I can connect to the driver just fine by adding the following:

spark.driver.extraJavaOptions=-Dcom.sun.management.jmxremote \
                              -Dcom.sun.management.jmxremote.port=9178 \
                              -Dcom.sun.management.jmxremote.authenticate=false \
                              -Dcom.sun.management.jmxremote.ssl=false

But doing ...

spark.executor.extraJavaOptions=-Dcom.sun.management.jmxremote \
                                -Dcom.sun.management.jmxremote.port=9178 \
                                -Dcom.sun.management.jmxremote.authenticate=false \
                                -Dcom.sun.management.jmxremote.ssl=false

... only yield a bunch of errors on the driver ...

Container id: container_1501548048292_0024_01_000003
Exit code: 1
Stack trace: ExitCodeException exitCode=1: 
    at org.apache.hadoop.util.Shell.runCommand(Shell.java:972)
    at org.apache.hadoop.util.Shell.run(Shell.java:869)
    at org.apache.hadoop.util.Shell$ShellCommandExecutor.execute(Shell.java:1170)
    at org.apache.hadoop.yarn.server.nodemanager.DefaultContainerExecutor.launchContainer(DefaultContainerExecutor.java:236)
    at org.apache.hadoop.yarn.server.nodemanager.containermanager.launcher.ContainerLaunch.call(ContainerLaunch.java:305)
    at org.apache.hadoop.yarn.server.nodemanager.containermanager.launcher.ContainerLaunch.call(ContainerLaunch.java:84)
    at java.util.concurrent.FutureTask.run(FutureTask.java:266)
    at java.util.concurrent.ThreadPoolExecutor.runWorker(ThreadPoolExecutor.java:1142)
    at java.util.concurrent.ThreadPoolExecutor$Worker.run(ThreadPoolExecutor.java:617)
    at java.lang.Thread.run(Thread.java:748)


Container exited with a non-zero exit code 1

... and finally crashes the job.

There are no errors on the workers, it simply exits with:

[org.apache.spark.util.ShutdownHookManager] - Shutdown hook called

Spark v2.2.0, and the cluster is a simple 1m-2w-configuration, and my jobs run without issues without the executor parameters.

habitats
  • 2,203
  • 2
  • 23
  • 31
  • 1
    Have you checked, that the ports are free?
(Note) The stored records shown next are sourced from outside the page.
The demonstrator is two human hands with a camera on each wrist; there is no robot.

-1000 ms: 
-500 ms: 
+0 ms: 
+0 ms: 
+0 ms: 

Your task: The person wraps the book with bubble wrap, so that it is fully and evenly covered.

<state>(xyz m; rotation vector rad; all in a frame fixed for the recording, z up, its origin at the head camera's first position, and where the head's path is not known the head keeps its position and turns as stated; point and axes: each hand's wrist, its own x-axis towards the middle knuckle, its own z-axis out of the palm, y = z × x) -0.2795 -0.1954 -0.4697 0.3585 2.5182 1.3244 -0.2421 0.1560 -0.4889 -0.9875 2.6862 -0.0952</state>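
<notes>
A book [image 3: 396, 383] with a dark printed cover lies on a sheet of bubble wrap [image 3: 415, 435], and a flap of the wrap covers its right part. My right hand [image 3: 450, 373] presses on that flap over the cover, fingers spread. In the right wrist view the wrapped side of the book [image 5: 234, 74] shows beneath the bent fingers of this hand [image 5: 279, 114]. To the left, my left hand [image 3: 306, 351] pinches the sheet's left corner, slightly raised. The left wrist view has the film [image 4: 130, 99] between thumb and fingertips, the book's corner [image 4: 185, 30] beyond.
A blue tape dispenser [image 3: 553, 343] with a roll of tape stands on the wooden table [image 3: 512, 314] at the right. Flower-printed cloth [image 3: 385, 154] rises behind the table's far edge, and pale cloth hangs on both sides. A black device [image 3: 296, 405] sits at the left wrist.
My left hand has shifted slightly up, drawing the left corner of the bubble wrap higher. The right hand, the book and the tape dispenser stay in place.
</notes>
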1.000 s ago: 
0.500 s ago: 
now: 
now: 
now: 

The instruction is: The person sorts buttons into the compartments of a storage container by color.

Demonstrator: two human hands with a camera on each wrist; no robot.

If those executors get instantiated on the same machine, the port collisions spell trouble. – Rick Moritz Aug 01 '17 at 13:06
  • Conflicting ports on the worker seems to be the source for the crash, indeed. However, how do I control this otherwise? Setting it to `0` will give me a random one. Is it possible to pass different args to different executors? – habitats Aug 01 '17 at 14:23
  • 1
    I would recommend setting the executor memory large enough, that only one will fit on each machine. You may have to adjust your resource manager settings as well. – Rick Moritz Aug 01 '17 at 14:39

2 Answers2

3

As Rick Mortiz pointed out, the issue was conflicting ports for the executor jmx.

Setting:

-Dcom.sun.management.jmxremote.port=0

yields a random port, and removed the errors from Spark. To figure out which port it ends up using do:

netstat -alp | grep LISTEN.*<executor-pid>/java

which lists the currently open ports for that process.

habitats
  • 2,203
  • 2
  • 23
  • 31
1

Passing following configuration with spark-submit worked for me --conf "spark.executor.extraJavaOptions=-Dcom.sun.management.jmxremote -Dcom.sun.management.jmxremote.port=9178 -Dcom.sun.management.jmxremote.authenticate=false -Dcom.sun.management.jmxremote.ssl=false"

Akshay thakur
  • 91
  • 1
  • 4